_Problem to solve_: Pick out the lines below that include the string "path".

_Input data_:
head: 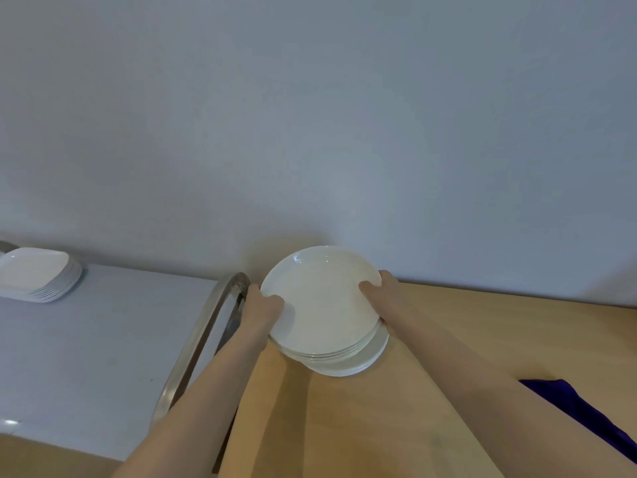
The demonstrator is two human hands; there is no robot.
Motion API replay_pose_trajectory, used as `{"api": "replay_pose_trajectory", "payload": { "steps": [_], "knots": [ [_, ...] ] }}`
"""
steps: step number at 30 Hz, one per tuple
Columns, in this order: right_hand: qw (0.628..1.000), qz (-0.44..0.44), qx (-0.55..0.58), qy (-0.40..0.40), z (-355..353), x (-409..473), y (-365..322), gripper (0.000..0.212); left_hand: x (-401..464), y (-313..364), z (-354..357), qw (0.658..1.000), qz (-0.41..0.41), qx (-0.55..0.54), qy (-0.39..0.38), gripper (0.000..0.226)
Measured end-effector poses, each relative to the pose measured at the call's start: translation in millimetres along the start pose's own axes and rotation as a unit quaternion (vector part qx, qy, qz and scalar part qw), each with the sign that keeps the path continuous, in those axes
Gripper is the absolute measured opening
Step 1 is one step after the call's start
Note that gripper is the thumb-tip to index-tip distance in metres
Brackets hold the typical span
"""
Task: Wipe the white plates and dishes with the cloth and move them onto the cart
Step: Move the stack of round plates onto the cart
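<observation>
Two bare forearms, no sleeves reaching the wrists, left hand [262, 305] and right hand [382, 288] ungloved, no rings or watch showed

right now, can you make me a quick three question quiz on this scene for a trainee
1. True or false: both hands hold the stack of round plates.
2. Which lies on the wooden table at the right edge? A) purple cloth B) sponge C) fork
3. Fill in: the square plates sit on the ____.

Key: 1 true, left hand and right hand each have a grip on the rim. 2 A, the purple cloth. 3 the cart.
</observation>
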State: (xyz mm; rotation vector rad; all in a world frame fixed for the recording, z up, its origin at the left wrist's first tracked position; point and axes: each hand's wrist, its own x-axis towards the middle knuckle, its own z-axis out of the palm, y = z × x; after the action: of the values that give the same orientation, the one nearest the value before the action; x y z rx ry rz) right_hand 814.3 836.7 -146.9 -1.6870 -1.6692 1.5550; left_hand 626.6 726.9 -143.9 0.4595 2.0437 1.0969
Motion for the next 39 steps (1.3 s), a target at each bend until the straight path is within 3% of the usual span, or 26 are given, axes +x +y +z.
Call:
{"api": "replay_pose_trajectory", "payload": {
  "steps": [4,10,20,31,39],
  "knots": [
    [0.999,-0.021,0.019,-0.025,20.8,-9.8,-11.2,0.034,-13.4,-6.0,-25.1,0.998,0.014,-0.054,0.021,0.052],
    [0.992,-0.073,0.017,-0.099,64.6,-35.8,-38.0,0.039,-34.5,-25.6,-76.1,0.993,0.006,-0.043,0.113,0.038],
    [0.969,-0.166,-0.048,-0.175,192.3,-82.9,-73.2,0.037,-50.2,-90.1,-202.1,0.976,-0.029,-0.064,0.206,0.027],
    [0.977,-0.117,-0.026,-0.178,362.6,-138.6,-95.3,0.032,-32.6,-155.9,-364.7,0.976,-0.036,-0.037,0.212,0.029],
    [0.980,-0.078,-0.033,-0.179,443.6,-149.0,-95.5,0.029,-12.5,-191.1,-430.2,0.981,-0.073,-0.018,0.180,0.034]
  ]
}}
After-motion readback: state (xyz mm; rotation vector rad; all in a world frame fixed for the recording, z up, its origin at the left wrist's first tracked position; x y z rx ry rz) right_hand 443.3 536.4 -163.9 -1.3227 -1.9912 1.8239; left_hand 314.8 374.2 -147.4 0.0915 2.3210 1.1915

_Solution to this task_:
Measured end-effector poses, each relative to the pose measured at the call's start: translation in millimetres along the start pose's own axes and rotation as a unit quaternion (vector part qx, qy, qz and scalar part qw), each with the sign that keeps the path continuous, in those axes
Motion for the next 39 steps (1.3 s), a target at each bend until the straight path is within 3% of the usual span, or 26 are given, axes +x +y +z.

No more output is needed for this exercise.